¿Cómo es el plan de manejo del gigante salmón Chinook que se ensaya en Patagonia?
¿Puede una plaga biológica rescatar la economía de la Patagonia? Santa Cruz activa un plan revolucionario para regular al salmón Chinook y proteger sus ríos.
El salmón más grande del mundo —que llega a pesar hasta 60 kilos— circula en los ríos de Patagonia y enciende luces de alerta al punto de ser declarado como plaga. En este contexto, hace unos meses la Cámara de Diputados de Santa Cruz marcó un hito en la gestión ambiental regional, ya que los legisladores aprobaron una ley que declara formalmente al salmón Chinook (Oncorhynchus tshawytscha) como especie exótica invasora en toda la provincia.
Esta normativa surge tras un exhaustivo trabajo técnico liderado por la Secretaría de Estado de Pesca y Acuicultura junto a equipos universitarios especializados. El marco regulatorio permite establecer un control estricto sobre el recurso mientras facilita su aprovechamiento sustentable en la cuenca del río Santa Cruz.
La ley define lineamientos científicos para mitigar los impactos directos que esta especie genera sobre los ecosistemas nativos y la fauna ictícola local. Este avance legislativo busca ordenar la administración de los recursos mediante criterios de cuidado ambiental con una mirada social profunda.

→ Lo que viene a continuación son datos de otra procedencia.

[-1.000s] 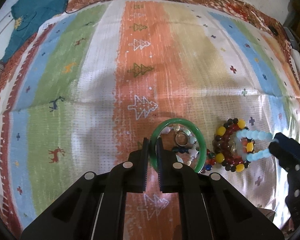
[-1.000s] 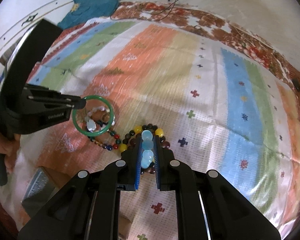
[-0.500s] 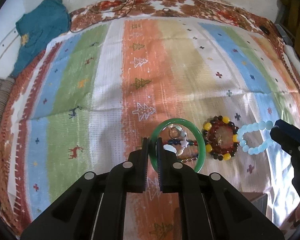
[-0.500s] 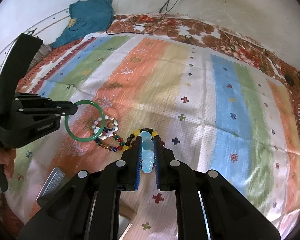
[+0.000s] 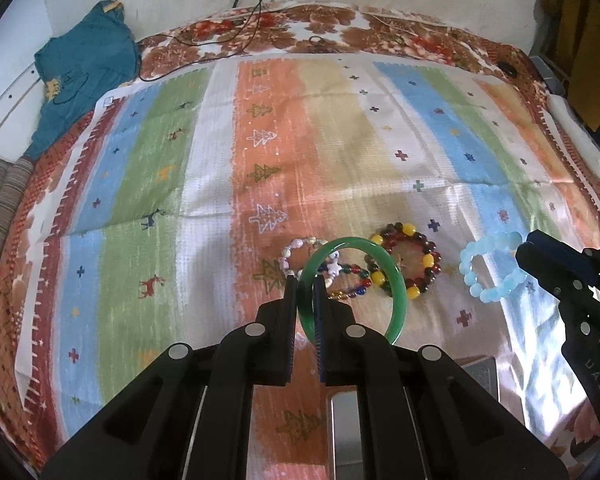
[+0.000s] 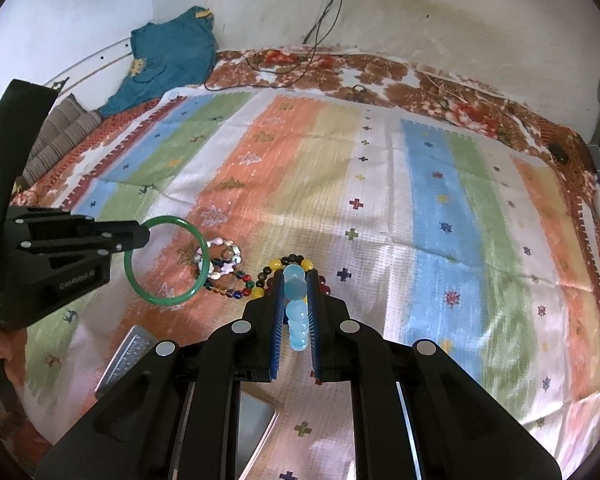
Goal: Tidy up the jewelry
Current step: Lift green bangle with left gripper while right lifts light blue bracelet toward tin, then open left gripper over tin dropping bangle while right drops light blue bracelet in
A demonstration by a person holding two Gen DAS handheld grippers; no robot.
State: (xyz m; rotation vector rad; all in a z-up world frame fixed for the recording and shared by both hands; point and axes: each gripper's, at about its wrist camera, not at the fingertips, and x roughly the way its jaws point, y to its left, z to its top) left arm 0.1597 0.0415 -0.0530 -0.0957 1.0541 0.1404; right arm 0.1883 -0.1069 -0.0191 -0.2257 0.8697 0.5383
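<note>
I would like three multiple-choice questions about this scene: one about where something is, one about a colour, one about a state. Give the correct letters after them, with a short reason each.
1. Where is the dark bracelet with yellow beads?
A. on the striped cloth
B. in the left tool
C. on the blue garment

2. What colour is the smooth ring-shaped bangle?
A. red
B. green
C. white

3. What is the state of the right tool?
A. wide open and empty
B. closed on the pale blue bead bracelet
C. closed on a phone

Answers:
1 A, it lies flat on the striped cloth with no tool touching it.
2 B, the bangle pinched by the left tool is plainly green.
3 B, the pale blue bead bracelet sits clamped between its two fingers.
</note>
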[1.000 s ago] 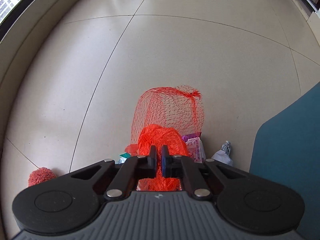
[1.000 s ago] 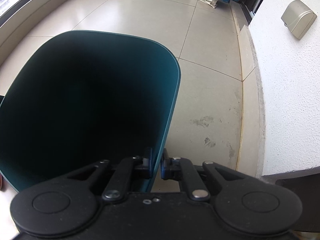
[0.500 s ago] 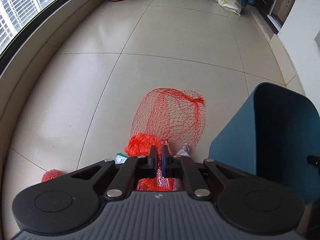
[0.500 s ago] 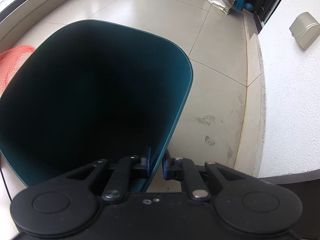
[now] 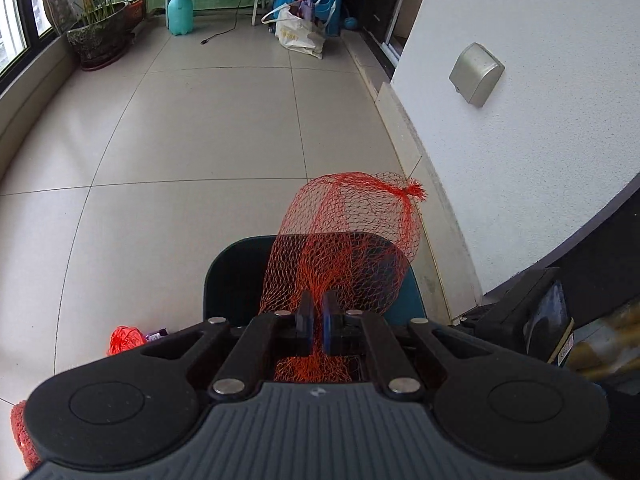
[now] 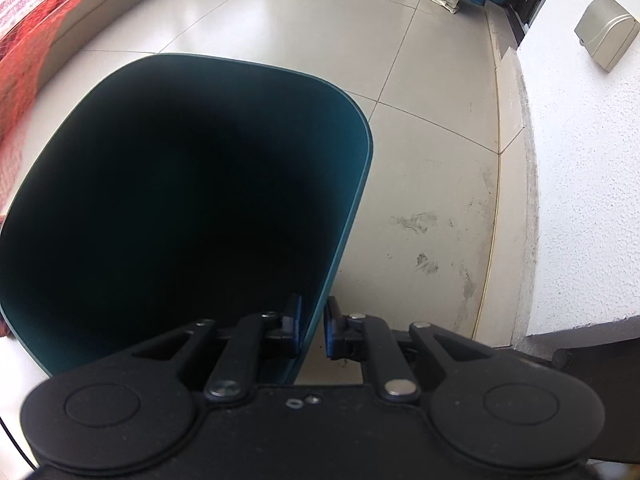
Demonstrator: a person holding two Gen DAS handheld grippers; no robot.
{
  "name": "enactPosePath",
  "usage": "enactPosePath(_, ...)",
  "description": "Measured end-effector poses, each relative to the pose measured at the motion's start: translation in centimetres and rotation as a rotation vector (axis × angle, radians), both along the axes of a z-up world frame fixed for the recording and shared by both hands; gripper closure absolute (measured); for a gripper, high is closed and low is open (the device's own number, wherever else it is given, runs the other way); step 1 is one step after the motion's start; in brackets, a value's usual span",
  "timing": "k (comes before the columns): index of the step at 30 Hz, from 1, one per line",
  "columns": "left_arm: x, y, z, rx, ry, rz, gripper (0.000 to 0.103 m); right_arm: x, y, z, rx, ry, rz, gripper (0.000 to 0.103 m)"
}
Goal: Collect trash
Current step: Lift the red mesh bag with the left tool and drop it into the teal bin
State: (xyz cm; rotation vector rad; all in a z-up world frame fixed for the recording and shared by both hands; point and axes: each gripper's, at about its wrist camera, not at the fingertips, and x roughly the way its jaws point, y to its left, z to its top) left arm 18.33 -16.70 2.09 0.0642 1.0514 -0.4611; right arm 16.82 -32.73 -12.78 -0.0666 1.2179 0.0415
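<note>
Two grippers are working at once here. My left gripper [image 5: 316, 322] has its fingers [image 5: 305, 320] clenched on a red mesh bag [image 5: 348, 240], the netting bunched between them and ballooning out ahead, knotted at its far tip. From my left camera the bag hangs in front of the open teal bin [image 5: 236, 276], its lower part overlapping the bin's mouth; I cannot tell whether any of it is already inside. My right gripper [image 6: 312, 328] is grasping the bin [image 6: 344, 216] by its rim, one finger inside the wall and the other outside, the thin edge pinched between them. In the right camera the mesh bag [image 6: 24, 44] shows as a red blur at the upper left, beyond the bin's rim. On the tiled floor [image 5: 192, 152] to the left of the bin lie a crumpled red wad [image 5: 125, 338] and a small purple wrapper [image 5: 158, 335] just beside it. The white wall [image 5: 520, 120] runs along the right
</note>
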Motion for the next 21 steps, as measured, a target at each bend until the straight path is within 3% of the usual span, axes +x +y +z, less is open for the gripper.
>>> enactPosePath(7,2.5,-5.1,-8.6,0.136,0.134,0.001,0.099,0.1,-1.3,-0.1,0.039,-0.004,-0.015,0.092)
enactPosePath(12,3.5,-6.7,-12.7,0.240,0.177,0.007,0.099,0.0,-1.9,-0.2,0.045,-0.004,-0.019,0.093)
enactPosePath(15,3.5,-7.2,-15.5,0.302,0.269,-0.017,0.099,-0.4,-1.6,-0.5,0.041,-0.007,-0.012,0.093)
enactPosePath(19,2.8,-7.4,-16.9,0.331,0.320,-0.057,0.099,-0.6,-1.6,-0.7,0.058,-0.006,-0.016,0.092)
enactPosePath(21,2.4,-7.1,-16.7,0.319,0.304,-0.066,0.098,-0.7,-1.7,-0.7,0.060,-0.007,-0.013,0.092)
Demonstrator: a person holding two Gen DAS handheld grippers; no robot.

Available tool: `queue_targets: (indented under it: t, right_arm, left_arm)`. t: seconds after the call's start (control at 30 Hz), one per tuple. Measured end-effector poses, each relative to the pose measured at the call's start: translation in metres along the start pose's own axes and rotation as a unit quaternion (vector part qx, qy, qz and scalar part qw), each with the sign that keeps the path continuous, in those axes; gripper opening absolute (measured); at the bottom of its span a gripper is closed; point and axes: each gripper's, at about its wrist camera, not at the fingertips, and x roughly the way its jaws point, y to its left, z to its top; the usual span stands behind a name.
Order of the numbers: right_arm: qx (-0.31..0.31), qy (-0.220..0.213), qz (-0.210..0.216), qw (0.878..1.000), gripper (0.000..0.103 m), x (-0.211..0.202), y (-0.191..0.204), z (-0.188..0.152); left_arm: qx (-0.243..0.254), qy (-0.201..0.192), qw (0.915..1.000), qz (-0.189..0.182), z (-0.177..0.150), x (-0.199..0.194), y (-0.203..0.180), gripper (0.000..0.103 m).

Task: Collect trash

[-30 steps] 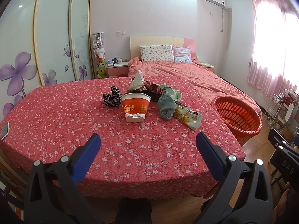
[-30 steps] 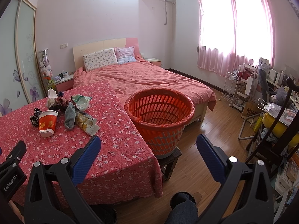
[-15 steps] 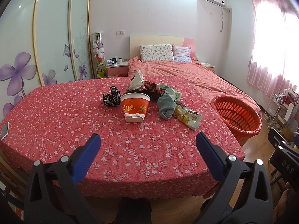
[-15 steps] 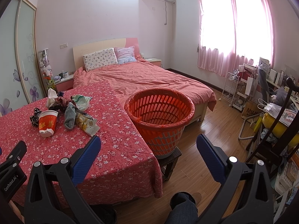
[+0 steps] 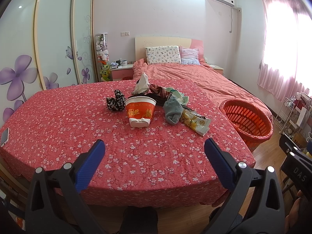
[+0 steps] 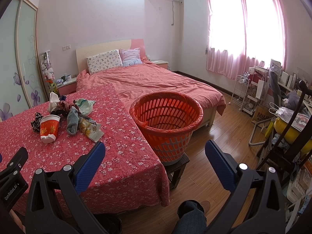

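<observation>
A pile lies on the red flowered table (image 5: 78,128): an orange paper cup (image 5: 140,111) on its side, a snack wrapper (image 5: 196,122), a crumpled white tissue (image 5: 143,82), a grey sock (image 5: 172,110), a black flowered cloth (image 5: 116,103) and other cloths. The cup (image 6: 49,128) and wrapper (image 6: 90,129) also show in the right wrist view. An orange bin (image 6: 165,124) lined with a bag stands on a stool at the table's right edge. My left gripper (image 5: 155,152) is open and empty, above the table's near edge. My right gripper (image 6: 155,152) is open and empty, short of the bin.
A phone (image 5: 4,136) lies at the table's left edge. A bed (image 6: 156,81) stands behind the table and bin. Wardrobe doors (image 5: 48,39) are on the left. Shelves, a chair and clutter (image 6: 282,105) fill the right side over wooden floor (image 6: 220,128).
</observation>
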Motion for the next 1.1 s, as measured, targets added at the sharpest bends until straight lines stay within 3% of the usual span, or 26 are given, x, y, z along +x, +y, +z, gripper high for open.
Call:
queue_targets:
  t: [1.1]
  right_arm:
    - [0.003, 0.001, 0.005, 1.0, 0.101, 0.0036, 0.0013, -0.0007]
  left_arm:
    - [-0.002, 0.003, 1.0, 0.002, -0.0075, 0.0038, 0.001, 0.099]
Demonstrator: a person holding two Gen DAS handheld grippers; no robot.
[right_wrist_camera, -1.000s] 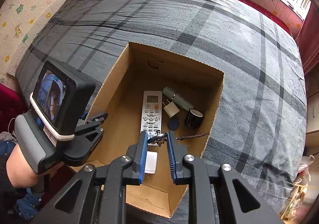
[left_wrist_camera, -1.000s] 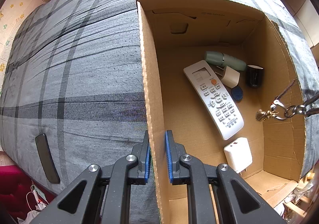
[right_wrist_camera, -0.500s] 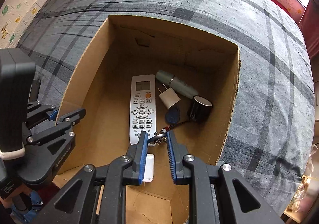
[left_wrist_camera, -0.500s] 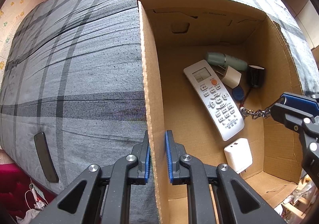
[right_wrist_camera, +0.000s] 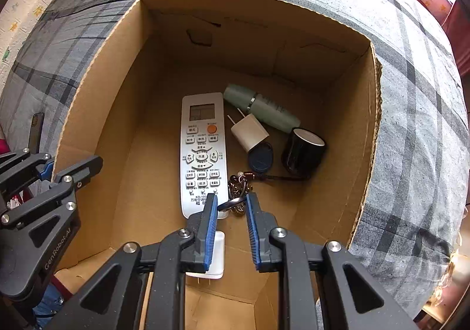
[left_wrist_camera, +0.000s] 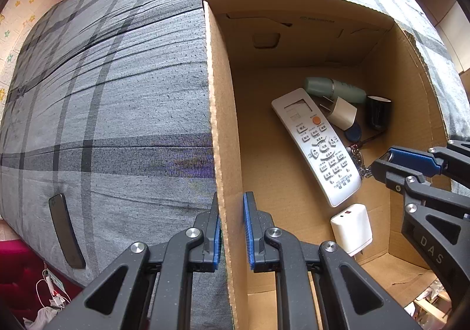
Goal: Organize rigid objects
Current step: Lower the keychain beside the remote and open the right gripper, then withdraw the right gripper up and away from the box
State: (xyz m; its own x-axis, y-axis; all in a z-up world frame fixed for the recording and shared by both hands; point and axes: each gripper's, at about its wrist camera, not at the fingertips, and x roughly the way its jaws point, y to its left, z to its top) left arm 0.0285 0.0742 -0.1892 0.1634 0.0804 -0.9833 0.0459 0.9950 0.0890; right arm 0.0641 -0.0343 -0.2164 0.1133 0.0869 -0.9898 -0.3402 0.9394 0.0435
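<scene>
The right tool (right_wrist_camera: 232, 206) is low inside the cardboard box (right_wrist_camera: 97, 89), its jaws narrowly parted around the ring of a key chain (right_wrist_camera: 239, 183); whether they grip it I cannot tell. The chain trails beside the remote (right_wrist_camera: 202, 150) to a blue fob (right_wrist_camera: 260, 156) on the box floor. If lifted, the chain could snag the remote or the dark cup (right_wrist_camera: 302, 153). The left tool (left_wrist_camera: 230, 230) straddles the box's left wall, seemingly pinching it. A white charger (right_wrist_camera: 217, 247) lies half hidden under the right tool.
</scene>
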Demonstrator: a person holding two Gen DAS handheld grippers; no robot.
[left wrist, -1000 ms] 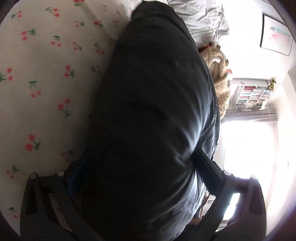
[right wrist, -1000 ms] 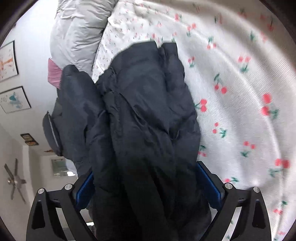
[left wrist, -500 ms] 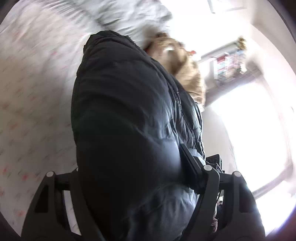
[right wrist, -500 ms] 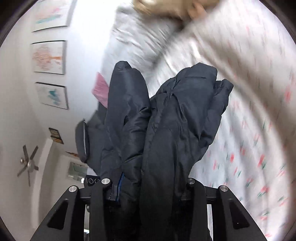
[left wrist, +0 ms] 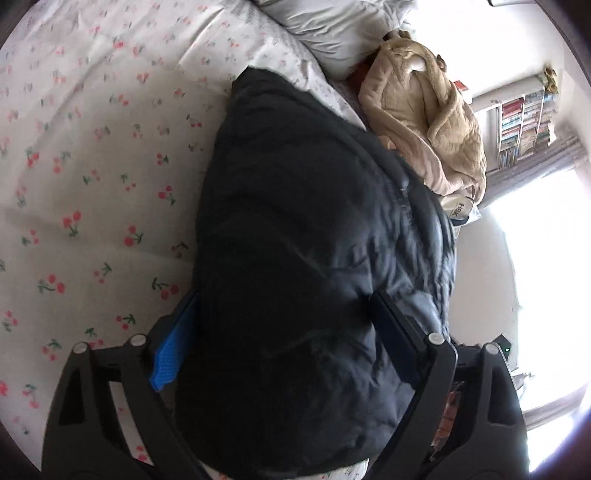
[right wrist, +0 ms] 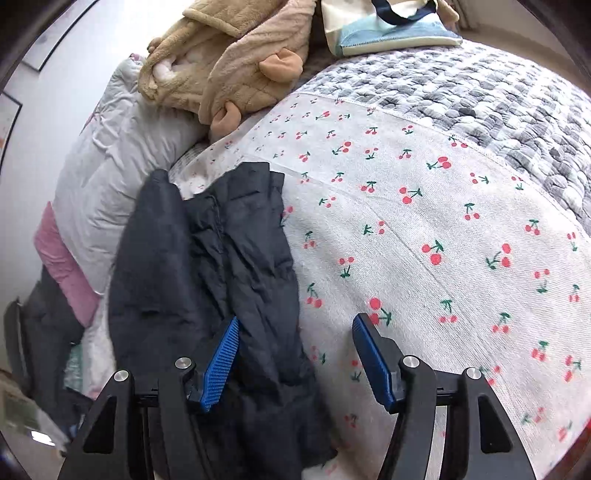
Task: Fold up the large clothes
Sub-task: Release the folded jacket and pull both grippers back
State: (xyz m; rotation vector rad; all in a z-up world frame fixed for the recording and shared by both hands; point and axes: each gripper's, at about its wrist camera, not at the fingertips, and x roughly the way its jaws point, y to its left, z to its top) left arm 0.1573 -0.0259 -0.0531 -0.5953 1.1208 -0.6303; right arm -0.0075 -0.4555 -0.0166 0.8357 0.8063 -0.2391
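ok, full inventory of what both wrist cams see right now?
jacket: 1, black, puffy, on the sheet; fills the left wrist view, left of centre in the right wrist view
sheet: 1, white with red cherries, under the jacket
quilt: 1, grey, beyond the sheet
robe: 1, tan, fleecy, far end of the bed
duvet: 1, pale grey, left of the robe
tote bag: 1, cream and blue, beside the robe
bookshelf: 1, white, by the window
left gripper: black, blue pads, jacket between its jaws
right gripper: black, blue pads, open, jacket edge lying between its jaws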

Acciones estratégicas del plan de control y aprovechamiento
El documento oficial denominado "Plan de control y aprovechamiento del salmón Chinook" contempla líneas de acción territoriales muy específicas. Este esquema integra protocolos de monitoreo biológico constante para evaluar la dinámica de las poblaciones invasoras. La reglamentación técnica incorpora criterios de zonificación que dividen la cuenca en áreas de aprovechamiento y sectores restringidos. El plan prioriza el desarrollo de las localidades directamente vinculadas con el sistema hídrico provincial.
Ciudades como Comandante Luis Piedra Buena, Puerto Santa Cruz, El Chaltén y El Calafate figuran como nodos centrales de esta estrategia participativa. El objetivo primordial reside en generar oportunidades reales para los trabajadores del territorio sin comprometer la conservación del ecosistema. De hecho, las autoridades estatales destacan que este paso marca una nueva etapa en la administración de la pesca continental argentina.
Regulaciones para la temporada deportiva de 2026
El reglamento de pesca continental para el periodo 2025/2026 establece condiciones particulares para la captura del Chinook. La temporada oficial para esta especie se extiende desde el 1 de agosto hasta el 30 de noviembre de 2026. Durante este intervalo, la normativa autoriza el uso de señuelo libre y permite anzuelos triples con rebaba. El límite de extracción se fija en un ejemplar por día por pescador en las zonas habilitadas.
La zona permitida para la pesca de costa abarca desde el cruce del interconectado hasta el puente sobre la Ruta Nacional N° 3. Para el resto de las especies capturadas en estos sectores, rige la devolución obligatoria con el menor daño posible. Estas medidas técnicas buscan maximizar la presión de pesca sobre el Chinook para reducir su expansión hacia las cabeceras de la cuenca.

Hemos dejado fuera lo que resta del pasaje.